**Activity**
Omit every picture, then return the listing verbatim.

**Information provided**
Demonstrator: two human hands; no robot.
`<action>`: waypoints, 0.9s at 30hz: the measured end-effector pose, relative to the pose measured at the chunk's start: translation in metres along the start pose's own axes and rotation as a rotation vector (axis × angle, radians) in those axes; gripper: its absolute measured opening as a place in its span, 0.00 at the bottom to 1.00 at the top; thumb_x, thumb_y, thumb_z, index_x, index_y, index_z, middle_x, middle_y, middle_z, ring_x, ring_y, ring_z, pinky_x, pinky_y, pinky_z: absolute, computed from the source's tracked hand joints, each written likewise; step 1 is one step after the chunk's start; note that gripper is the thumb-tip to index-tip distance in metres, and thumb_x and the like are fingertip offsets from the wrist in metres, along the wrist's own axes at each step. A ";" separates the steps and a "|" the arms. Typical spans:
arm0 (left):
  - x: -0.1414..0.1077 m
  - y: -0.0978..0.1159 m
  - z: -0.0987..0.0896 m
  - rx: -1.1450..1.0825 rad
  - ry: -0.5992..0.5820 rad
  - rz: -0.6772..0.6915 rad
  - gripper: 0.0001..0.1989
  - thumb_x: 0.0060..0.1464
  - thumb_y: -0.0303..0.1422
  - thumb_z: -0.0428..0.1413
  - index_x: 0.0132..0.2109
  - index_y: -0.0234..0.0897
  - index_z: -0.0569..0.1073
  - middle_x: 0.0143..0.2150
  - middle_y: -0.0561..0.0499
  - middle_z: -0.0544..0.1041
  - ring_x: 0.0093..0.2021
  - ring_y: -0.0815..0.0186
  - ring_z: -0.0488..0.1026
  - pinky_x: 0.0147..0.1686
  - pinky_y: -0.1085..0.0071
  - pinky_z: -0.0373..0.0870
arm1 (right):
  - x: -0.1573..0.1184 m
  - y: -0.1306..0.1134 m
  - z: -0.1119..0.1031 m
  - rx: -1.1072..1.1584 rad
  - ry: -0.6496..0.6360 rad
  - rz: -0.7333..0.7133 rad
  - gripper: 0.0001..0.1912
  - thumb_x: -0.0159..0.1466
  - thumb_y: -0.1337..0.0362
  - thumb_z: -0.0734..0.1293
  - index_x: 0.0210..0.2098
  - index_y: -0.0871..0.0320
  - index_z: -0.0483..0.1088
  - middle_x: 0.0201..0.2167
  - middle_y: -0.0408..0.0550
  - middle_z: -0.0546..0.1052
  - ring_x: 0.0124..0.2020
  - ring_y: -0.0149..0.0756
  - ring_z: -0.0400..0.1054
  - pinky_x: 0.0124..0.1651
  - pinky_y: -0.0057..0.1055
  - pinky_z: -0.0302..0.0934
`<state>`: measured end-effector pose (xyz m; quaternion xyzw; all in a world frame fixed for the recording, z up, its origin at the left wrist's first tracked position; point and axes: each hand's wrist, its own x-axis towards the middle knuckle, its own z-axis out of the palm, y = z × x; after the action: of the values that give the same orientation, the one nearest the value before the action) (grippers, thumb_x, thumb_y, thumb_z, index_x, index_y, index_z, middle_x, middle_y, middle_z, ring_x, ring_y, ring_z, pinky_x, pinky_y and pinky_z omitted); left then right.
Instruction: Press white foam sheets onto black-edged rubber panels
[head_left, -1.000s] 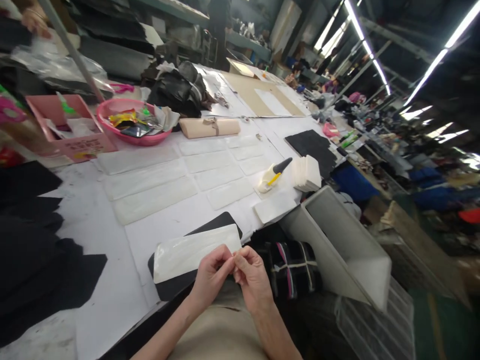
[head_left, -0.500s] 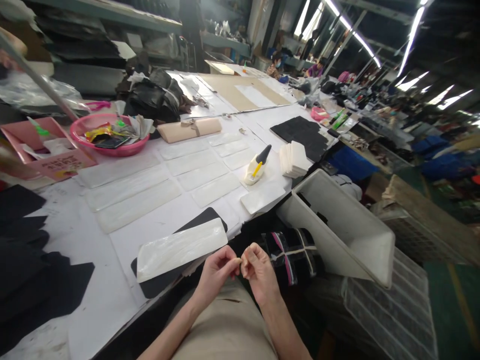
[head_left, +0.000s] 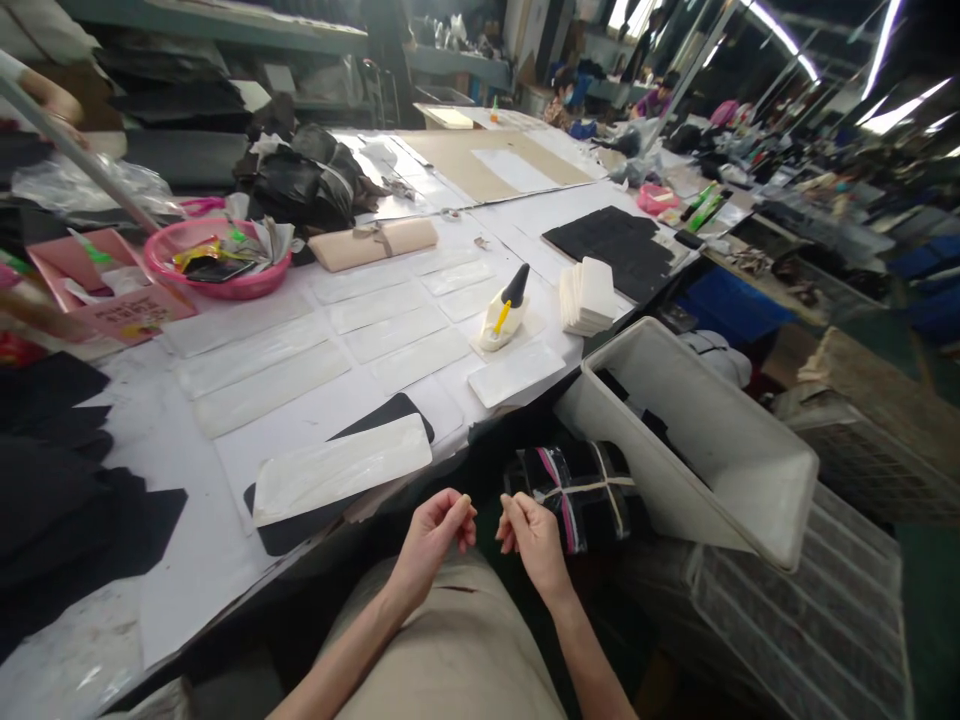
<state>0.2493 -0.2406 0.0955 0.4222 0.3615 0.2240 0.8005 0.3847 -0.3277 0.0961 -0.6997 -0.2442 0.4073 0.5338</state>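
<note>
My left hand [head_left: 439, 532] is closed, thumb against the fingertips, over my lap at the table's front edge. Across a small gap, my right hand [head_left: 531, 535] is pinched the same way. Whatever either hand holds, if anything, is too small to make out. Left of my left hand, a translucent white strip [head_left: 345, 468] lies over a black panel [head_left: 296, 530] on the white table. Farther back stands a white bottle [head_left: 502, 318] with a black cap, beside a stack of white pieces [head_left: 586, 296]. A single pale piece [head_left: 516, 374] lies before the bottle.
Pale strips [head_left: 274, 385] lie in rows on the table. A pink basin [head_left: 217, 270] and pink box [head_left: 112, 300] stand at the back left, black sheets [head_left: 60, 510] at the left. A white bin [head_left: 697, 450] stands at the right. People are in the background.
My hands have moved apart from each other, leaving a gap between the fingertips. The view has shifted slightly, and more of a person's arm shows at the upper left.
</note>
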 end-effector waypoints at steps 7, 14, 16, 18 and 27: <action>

**Response to the exercise**
Demonstrator: two human hands; no robot.
`<action>`: waypoints, 0.9s at 30hz: the measured end-effector pose, relative to the pose measured at the chunk's start: translation in metres along the start pose's own axes and rotation as a rotation vector (axis × angle, radians) in those axes; gripper: its absolute measured opening as a place in its span, 0.00 at the bottom to 1.00 at the top; thumb_x, thumb_y, thumb_z, index_x, index_y, index_z, middle_x, middle_y, middle_z, ring_x, ring_y, ring_z, pinky_x, pinky_y, pinky_z: absolute, computed from the source's tracked hand joints, each written likewise; step 1 is one step after the chunk's start; note that gripper is the thumb-tip to index-tip distance in metres, and thumb_x and the like are fingertip offsets from the wrist in metres, along the wrist's own axes at each step. A ";" separates the steps and a "|" the arms. Typical spans:
arm0 (left):
  - x: -0.1414..0.1077 m
  - y: -0.0978..0.1159 m
  - z: -0.0987..0.0896 m
  - rx: -1.1450..1.0825 rad
  - ry: -0.5992..0.5820 rad
  - rz: -0.6772..0.6915 rad
  - gripper: 0.0001..0.1989
  - thumb_x: 0.0060..0.1464
  - thumb_y: -0.0303..0.1422
  - thumb_z: -0.0428..0.1413
  - index_x: 0.0132..0.2109
  - index_y: -0.0234..0.0897
  - index_z: -0.0569..0.1073
  - middle_x: 0.0143..0.2150
  - middle_y: -0.0561..0.0499
  - middle_z: -0.0544..0.1041
  - ring_x: 0.0093..0.2021
  - ring_y: -0.0815..0.0186
  - ring_z: -0.0488..0.1026
  - pinky_x: 0.0147..0.1686
  - pinky_y: -0.1085..0.0071
  - pinky_z: -0.0373..0.0870
arm1 (right):
  - x: -0.1573..0.1184 m
  - y: -0.1306..0.1134 m
  - z: -0.1119..0.1031 m
  - rx: -1.1072..1.1584 rad
  - ry: -0.6496..0.6360 rad
  - rz: -0.7333..0.7133 rad
  - gripper: 0.0001..0.1912
  - thumb_x: -0.0159..0.1466
  - thumb_y: -0.1337..0.0362
  - thumb_z: -0.0734..0.1293
  - index_x: 0.0210..0.2098
  - index_y: -0.0871..0.0320
  - index_z: -0.0483..0.1088
  - middle_x: 0.0201..0.2167
  - middle_y: -0.0408..0.0550
  - middle_z: -0.0546..0.1052
  - ring_x: 0.0124..0.2020
  - ring_y: -0.0149..0.0756
  - ring_z: -0.0400..0.1054
  - pinky_x: 0.0124..0.1651
  - pinky_y: -0.0057..0.1055
  - pinky_z: -0.0302..0.0934
`<state>`: measured end-effector pose (xyz m; quaternion xyzw; all in a world frame fixed for the recording, z up, its origin at the left wrist's first tracked position; point and axes: each hand's wrist, its own x-axis towards the middle knuckle, its own z-axis out of the palm, y = z × x; after the action: of the values that give the same orientation, the one nearest the value before the action) (grippers, thumb_x, thumb_y, thumb_z, index_x, index_y, index_z, middle_x, middle_y, middle_z, ring_x, ring_y, ring_z, pinky_x, pinky_y and pinky_z omitted); left then right.
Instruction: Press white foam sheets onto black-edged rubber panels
[head_left, -1.000s] 
[head_left, -0.500s] 
[head_left, +0.000s] 
<state>0.2493 -0.2406 0.0955 0.4222 0.3615 0.2240 0.8005 0.3847 -0.3277 0.0961 -0.6997 -0.2442 0.4073 0.5338</state>
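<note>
My left hand [head_left: 439, 532] is closed, thumb against the fingertips, over my lap at the table's front edge. Across a small gap, my right hand [head_left: 531, 535] is pinched the same way. Whatever either hand holds, if anything, is too small to make out. Left of my left hand, a translucent white strip [head_left: 345, 468] lies over a black panel [head_left: 296, 530] on the white table. Farther back stands a white bottle [head_left: 502, 318] with a black cap, beside a stack of white pieces [head_left: 586, 296]. A single pale piece [head_left: 516, 374] lies before the bottle.
Pale strips [head_left: 274, 385] lie in rows on the table. A pink basin [head_left: 217, 270] and pink box [head_left: 112, 300] stand at the back left, black sheets [head_left: 60, 510] at the left. A white bin [head_left: 697, 450] stands at the right. People are in the background.
My hands have moved apart from each other, leaving a gap between the fingertips. The view has shifted slightly, and more of a person's arm shows at the upper left.
</note>
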 end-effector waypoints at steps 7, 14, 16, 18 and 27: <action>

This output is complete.